Morgan Stanley downgraded British Land by two notches to 'underweight' from 'overweight' in a review of the European property sector. The broker also cut its price target on the real estate giant to 560p from 1,280. It downgrades fellow real estate company Land Securities to 'underweight' from 'equal-weight' and cuts its price target to 1,030p from 1,730p.

Tullow Oil leads the risers after its Mahogany-2 well offshore Ghana hit a significant column of light oil. "The confirmation that Mahogany-2 is in communication with both Mahogany-1 and Hyedua-1, reinforces our interpretation that Jubilee is a major discovery and is likely to lead to a material upgrade of current resource estimates," Aidan Heavey, chief executive said.

Oil prices breaching $120 per barrel have also encouraged other oil stocks with Cairn Energy also picking up strongly, but airlines are under pressure for the same reason.
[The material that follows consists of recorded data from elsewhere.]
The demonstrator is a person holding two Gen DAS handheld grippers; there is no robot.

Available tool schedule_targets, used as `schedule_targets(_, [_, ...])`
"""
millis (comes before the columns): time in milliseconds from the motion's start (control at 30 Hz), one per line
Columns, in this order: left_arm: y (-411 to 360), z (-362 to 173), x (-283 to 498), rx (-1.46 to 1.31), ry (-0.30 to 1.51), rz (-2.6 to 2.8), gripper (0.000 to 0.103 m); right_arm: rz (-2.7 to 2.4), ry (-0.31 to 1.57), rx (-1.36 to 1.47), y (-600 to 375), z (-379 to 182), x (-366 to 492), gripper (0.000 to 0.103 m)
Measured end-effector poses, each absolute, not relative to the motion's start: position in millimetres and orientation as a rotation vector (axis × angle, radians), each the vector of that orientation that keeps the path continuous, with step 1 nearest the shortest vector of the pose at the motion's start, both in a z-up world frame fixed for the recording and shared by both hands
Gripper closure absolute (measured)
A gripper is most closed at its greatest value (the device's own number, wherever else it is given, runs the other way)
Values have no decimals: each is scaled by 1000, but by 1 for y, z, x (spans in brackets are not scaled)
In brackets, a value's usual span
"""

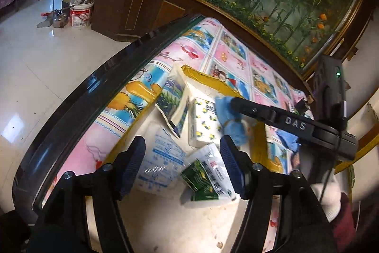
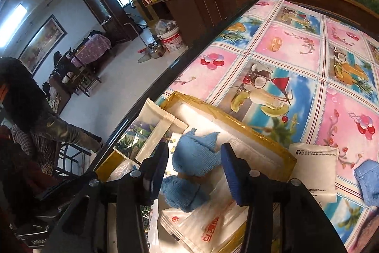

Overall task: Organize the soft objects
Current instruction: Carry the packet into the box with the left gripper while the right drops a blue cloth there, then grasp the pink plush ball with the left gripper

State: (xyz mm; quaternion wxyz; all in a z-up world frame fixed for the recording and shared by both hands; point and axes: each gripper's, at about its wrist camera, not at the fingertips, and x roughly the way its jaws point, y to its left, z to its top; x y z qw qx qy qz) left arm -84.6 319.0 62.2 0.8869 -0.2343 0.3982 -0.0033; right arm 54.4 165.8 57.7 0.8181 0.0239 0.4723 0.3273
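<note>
The blue knitted cloth (image 2: 194, 158) lies bunched in the middle of the right wrist view, inside a shallow box (image 2: 265, 136) with yellow-taped edges that sits on the desk (image 2: 296, 51) under a fruit-patterned cover. The right gripper (image 2: 193, 172) hangs over it with jaws apart, one on either side of the cloth, not clamped; whether the pads touch it I cannot tell. The cloth looks light, limp and loosely folded, so it should sag and may unroll when lifted; the thick bunched middle seems the safest place to pinch, rather than the frayed corner sticking up.

In the left wrist view the left gripper (image 1: 181, 165) also has its jaws apart, empty, above a white packet with blue print (image 1: 161, 158) and a green sachet (image 1: 201, 179) at lower centre. These packets look slick and crinkly, likely to slide under a pinch.

The box is crowded: a tissue pack with yellow spots (image 1: 203, 120) and flat plastic packets lie just beside and under the cloth and could be caught along with it. Outside the box, at the lower right of the right wrist view, lie a white pouch (image 2: 315, 167) and another blue cloth (image 2: 367, 177).
</note>
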Motion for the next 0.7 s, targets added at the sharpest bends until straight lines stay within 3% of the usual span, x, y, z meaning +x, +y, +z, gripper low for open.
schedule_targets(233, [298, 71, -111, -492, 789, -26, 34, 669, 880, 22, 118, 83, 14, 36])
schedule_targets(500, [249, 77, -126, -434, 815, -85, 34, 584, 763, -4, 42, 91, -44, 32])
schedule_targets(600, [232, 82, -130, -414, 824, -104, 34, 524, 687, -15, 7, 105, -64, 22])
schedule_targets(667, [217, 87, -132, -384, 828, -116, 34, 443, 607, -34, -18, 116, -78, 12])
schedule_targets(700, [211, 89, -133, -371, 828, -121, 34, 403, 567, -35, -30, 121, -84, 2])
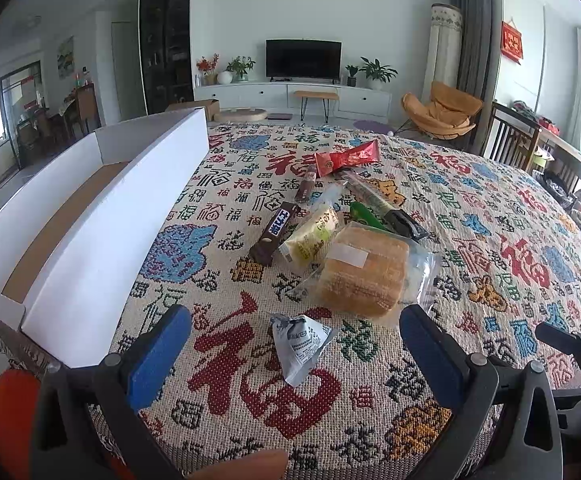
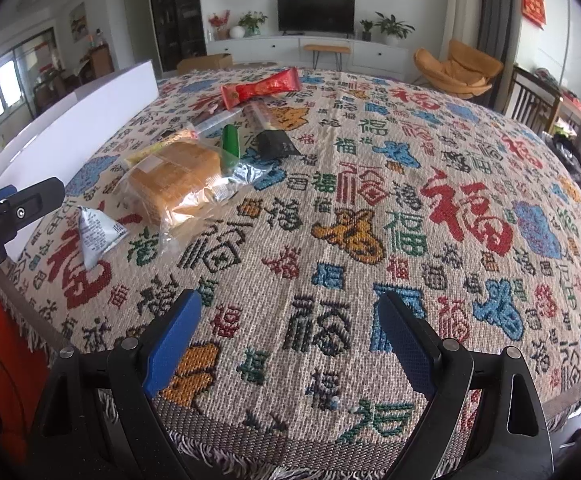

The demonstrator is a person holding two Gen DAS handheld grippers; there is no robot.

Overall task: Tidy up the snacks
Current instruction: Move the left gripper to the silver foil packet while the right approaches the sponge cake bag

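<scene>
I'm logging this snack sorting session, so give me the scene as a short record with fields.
surface: patterned tablecloth
container: white cardboard box, open, no snacks visible inside, at the left
nearest snack: small grey triangular packet, between the left gripper's fingers, not gripped
other snacks: bagged bread loaf, brown chocolate bar, red packet
left gripper: open
right gripper: open, above bare cloth

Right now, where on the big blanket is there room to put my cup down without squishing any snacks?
The whole right side of the patterned cloth is bare, from the bread bag across to the far edge. There is bare cloth in front of the right gripper too. It is crowded between the bread, the red packet and the white box.
</scene>
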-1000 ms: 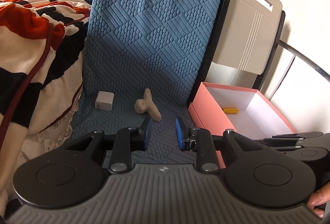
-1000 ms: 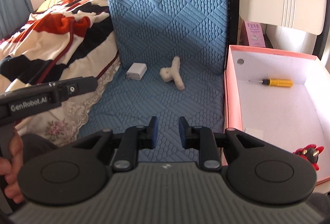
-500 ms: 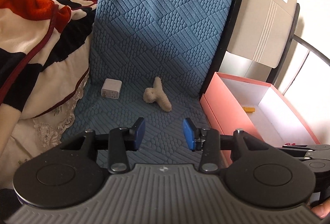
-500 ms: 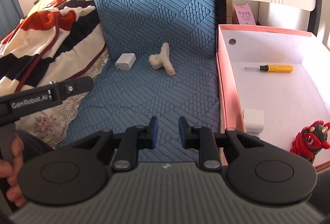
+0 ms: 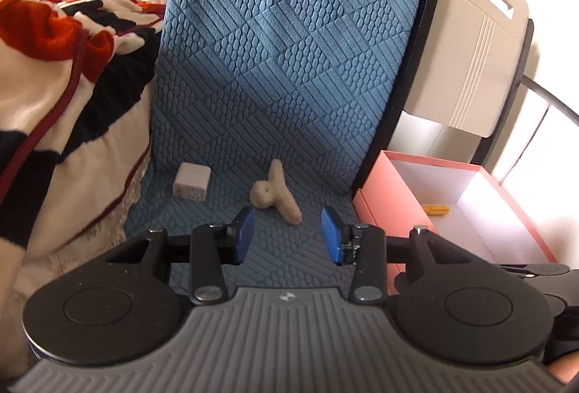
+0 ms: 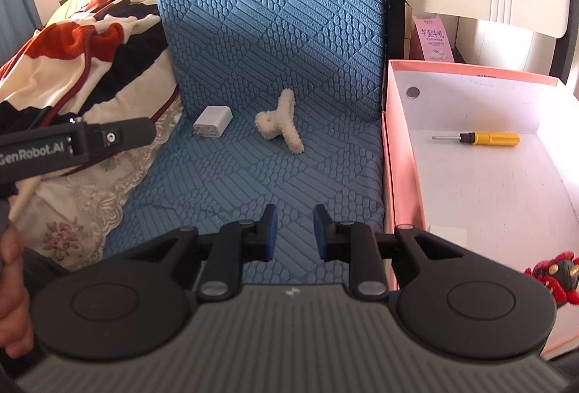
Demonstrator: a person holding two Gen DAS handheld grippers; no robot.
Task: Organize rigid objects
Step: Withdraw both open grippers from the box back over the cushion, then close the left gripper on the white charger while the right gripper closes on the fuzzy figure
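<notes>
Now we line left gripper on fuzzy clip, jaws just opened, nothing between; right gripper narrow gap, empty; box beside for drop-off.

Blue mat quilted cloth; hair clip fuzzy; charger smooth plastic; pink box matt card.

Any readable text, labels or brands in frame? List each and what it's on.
"GenRobot.AI": white lettering on the side of the left gripper, seen from the right wrist view; the first letter is cut at the edge.
Pink carton behind the pink box: printed characters, too small to read.
White charger: markings on its plug face, too blurred to read.
</notes>
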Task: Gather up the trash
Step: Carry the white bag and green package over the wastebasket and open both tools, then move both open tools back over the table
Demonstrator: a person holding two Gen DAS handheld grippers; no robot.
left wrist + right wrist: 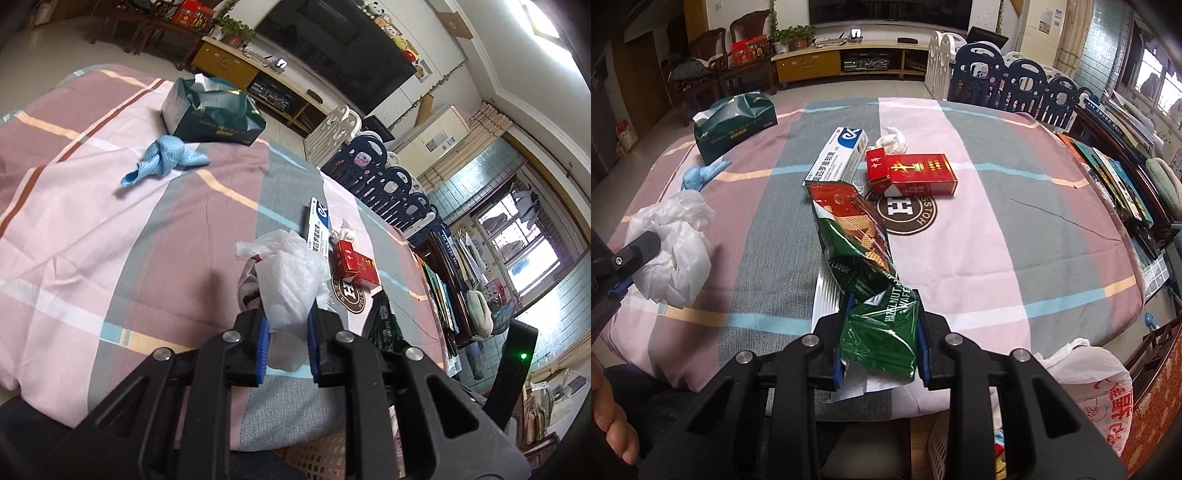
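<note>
My left gripper (286, 345) is shut on a crumpled white plastic bag (291, 280), held above the striped tablecloth; the bag also shows in the right wrist view (674, 251). My right gripper (881, 345) is shut on the near end of a green hazelnut wafer wrapper (857, 251) that trails forward over the table. Beyond it lie a white and blue medicine box (842, 155), a red cigarette pack (912, 171) and a small white wad (892, 142). The red pack (352, 264) and the white box (317, 229) show ahead of my left gripper too.
A green tissue box (212, 112) and a knotted blue cloth (166, 158) lie at the table's far left. A white basket lined with a printed plastic bag (1093, 384) stands below the table's near right edge. Play fence panels (1008, 79) and a bookshelf (1115, 162) flank the right side.
</note>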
British Airways and Easyjet are both suffering.

Miners Vedanta, Rio Tinto, BHP Billiton and Kazakhmys move up in line with rising copper prices.

Miner Xstrata said first quarter production levels increased in copper, semi-soft coking coal, platinum, ferrochrome, mined zinc and lead, but nickel production was down.

Housebuilders are under pressure. Bovis Homes says housing market conditions have deteriorated sharply in the last two months and results for the first half of 2008 will be substantially lower than previously anticipated.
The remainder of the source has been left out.